Les pays européens doivent répondre aux risques accrus associés à l’extrémisme islamiste et à la radicalisation. Au cours de l’année 2017, de nombreuses attaques ont eu lieu, notamment en France, en Allemagne, en Suède, en Espagne, mais surtout au Royaume-Uni où le niveau de sécurité s’est dégradé cette dernière année. Par ailleurs, en dépit de nouveaux renforcements visibles des coopérations policières, douanières et institutionnelles, le niveau de criminalité demeure préoccupant dans de nombreux pays, dont la France.

Toutefois, le défi pour l’Europe provient aussi de l’intérieur du système politique et social. On assiste en effet à la remise en cause progressive des normes et des valeurs au cœur même de l’Europe, et le défi que cela représente pour l’unité européenne est patent.

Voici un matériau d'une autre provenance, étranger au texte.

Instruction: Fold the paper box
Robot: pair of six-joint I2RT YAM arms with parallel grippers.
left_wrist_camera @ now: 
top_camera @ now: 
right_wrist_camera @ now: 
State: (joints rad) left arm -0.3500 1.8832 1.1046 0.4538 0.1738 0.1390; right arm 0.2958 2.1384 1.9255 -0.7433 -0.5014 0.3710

L’affrontement entre Bruxelles et la Pologne, qui pourrait précipiter les sanctions de l’UE contre l’Etat membre, en est un exemple récent, mais les sanctions contre la France en matière de droits de l’homme et le Brexit sont aussi marquants.

Cette année, le continent a été témoin d’une forte croissance des mouvements nationalistes et contestataires, mis en évidence lors des dernières élections notamment en Suède, en Italie, en Autriche et en Allemagne. Si ces mouvements prennent des formes différentes, ils ont tendance à embrasser le nationalisme ethnique et à partager une opposition ferme à la globalisation, à certaines formes de coopération européenne et à ce qu’ils estiment être des dérives anti-démocratiques des institutions pan-européennes.

Si les élections aux Pays-Bas et en France ont suscité un certain soulagement quant aux perspectives en matière d’unité du continent, les systèmes politiques européens ont rarement été aussi instables. Les mouvements précités bénéficient de l’inquiétude des populations face à la criminalité et au terrorisme, et de leur colère face à la crise des réfugiés et d’un malaise vis-à-vis de l’appartenance à l’UE.

Suite au Brexit, de nombreuses institutions (les gouvernements, les partis politiques, les médias, les tribunaux et les institutions financières), continuent de voir leur crédibilité décroître aux yeux de leur public.